**What you should do:**
Give back every entry, exactly as written.

**Available data:**
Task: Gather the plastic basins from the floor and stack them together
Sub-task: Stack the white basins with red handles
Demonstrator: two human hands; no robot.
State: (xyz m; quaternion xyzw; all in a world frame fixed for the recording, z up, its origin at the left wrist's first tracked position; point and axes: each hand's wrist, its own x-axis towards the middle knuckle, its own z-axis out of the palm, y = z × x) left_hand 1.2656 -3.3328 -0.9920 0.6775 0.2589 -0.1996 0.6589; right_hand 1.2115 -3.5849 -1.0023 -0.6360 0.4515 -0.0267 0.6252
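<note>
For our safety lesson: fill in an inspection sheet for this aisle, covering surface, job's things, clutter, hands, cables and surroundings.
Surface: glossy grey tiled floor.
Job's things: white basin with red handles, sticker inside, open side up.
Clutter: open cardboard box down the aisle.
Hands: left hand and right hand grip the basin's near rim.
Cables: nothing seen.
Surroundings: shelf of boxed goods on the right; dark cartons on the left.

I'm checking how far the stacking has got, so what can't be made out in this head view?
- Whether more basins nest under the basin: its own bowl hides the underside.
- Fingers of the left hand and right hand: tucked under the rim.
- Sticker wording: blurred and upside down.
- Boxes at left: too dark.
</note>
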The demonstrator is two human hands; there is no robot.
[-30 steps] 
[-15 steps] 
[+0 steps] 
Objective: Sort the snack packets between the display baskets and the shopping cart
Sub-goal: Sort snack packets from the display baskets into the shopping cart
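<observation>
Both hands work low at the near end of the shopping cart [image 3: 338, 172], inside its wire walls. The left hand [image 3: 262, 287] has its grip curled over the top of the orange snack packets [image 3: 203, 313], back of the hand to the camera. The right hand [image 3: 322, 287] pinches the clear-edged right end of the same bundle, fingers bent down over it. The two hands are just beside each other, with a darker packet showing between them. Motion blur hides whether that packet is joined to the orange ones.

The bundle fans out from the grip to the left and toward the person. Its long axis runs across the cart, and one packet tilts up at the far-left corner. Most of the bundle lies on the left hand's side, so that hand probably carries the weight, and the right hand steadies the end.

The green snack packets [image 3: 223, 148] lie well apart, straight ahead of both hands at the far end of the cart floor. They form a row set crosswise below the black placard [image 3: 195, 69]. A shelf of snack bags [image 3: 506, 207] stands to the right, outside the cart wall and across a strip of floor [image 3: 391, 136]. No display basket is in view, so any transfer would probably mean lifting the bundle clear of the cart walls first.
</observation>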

**Answer section:**
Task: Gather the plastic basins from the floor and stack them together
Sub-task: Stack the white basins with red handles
Demonstrator: two human hands; no robot.
State: (xyz m; quaternion xyzw; all in a world frame fixed for the recording, z up, its origin at the left wrist's first tracked position; point and axes: each hand's wrist, its own x-axis towards the middle knuckle, its own z-axis out of the palm, y = z × x) left_hand 1.2656 -3.3328 -0.9920 0.6775 0.2589 -0.1996 0.6589; right_hand 1.2115 -3.5849 -1.0023 -0.6360 0.4515 -0.0267 0.6252
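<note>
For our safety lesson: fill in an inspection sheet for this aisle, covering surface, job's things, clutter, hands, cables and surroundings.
Surface: glossy grey tiled floor.
Job's things: white basin with red handles, sticker inside, open side up.
Clutter: open cardboard box down the aisle.
Hands: left hand and right hand grip the basin's near rim.
Cables: nothing seen.
Surroundings: shelf of boxed goods on the right; dark cartons on the left.

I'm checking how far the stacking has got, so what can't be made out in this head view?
- Whether more basins nest under the basin: its own bowl hides the underside.
- Fingers of the left hand and right hand: tucked under the rim.
- Sticker wording: blurred and upside down.
- Boxes at left: too dark.
</note>
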The demonstrator is two human hands; there is no robot.
[-30 steps] 
[-15 steps] 
[+0 steps] 
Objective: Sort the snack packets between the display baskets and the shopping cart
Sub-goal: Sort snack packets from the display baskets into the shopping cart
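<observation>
Both hands work low at the near end of the shopping cart [image 3: 338, 172], inside its wire walls. The left hand [image 3: 262, 287] has its grip curled over the top of the orange snack packets [image 3: 203, 313], back of the hand to the camera. The right hand [image 3: 322, 287] pinches the clear-edged right end of the same bundle, fingers bent down over it. The two hands are just beside each other, with a darker packet showing between them. Motion blur hides whether that packet is joined to the orange ones.

The bundle fans out from the grip to the left and toward the person. Its long axis runs across the cart, and one packet tilts up at the far-left corner. Most of the bundle lies on the left hand's side, so that hand probably carries the weight, and the right hand steadies the end.

The green snack packets [image 3: 223, 148] lie well apart, straight ahead of both hands at the far end of the cart floor. They form a row set crosswise below the black placard [image 3: 195, 69]. A shelf of snack bags [image 3: 506, 207] stands to the right, outside the cart wall and across a strip of floor [image 3: 391, 136]. No display basket is in view, so any transfer would probably mean lifting the bundle clear of the cart walls first.
</observation>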

No more output will be produced for this exercise.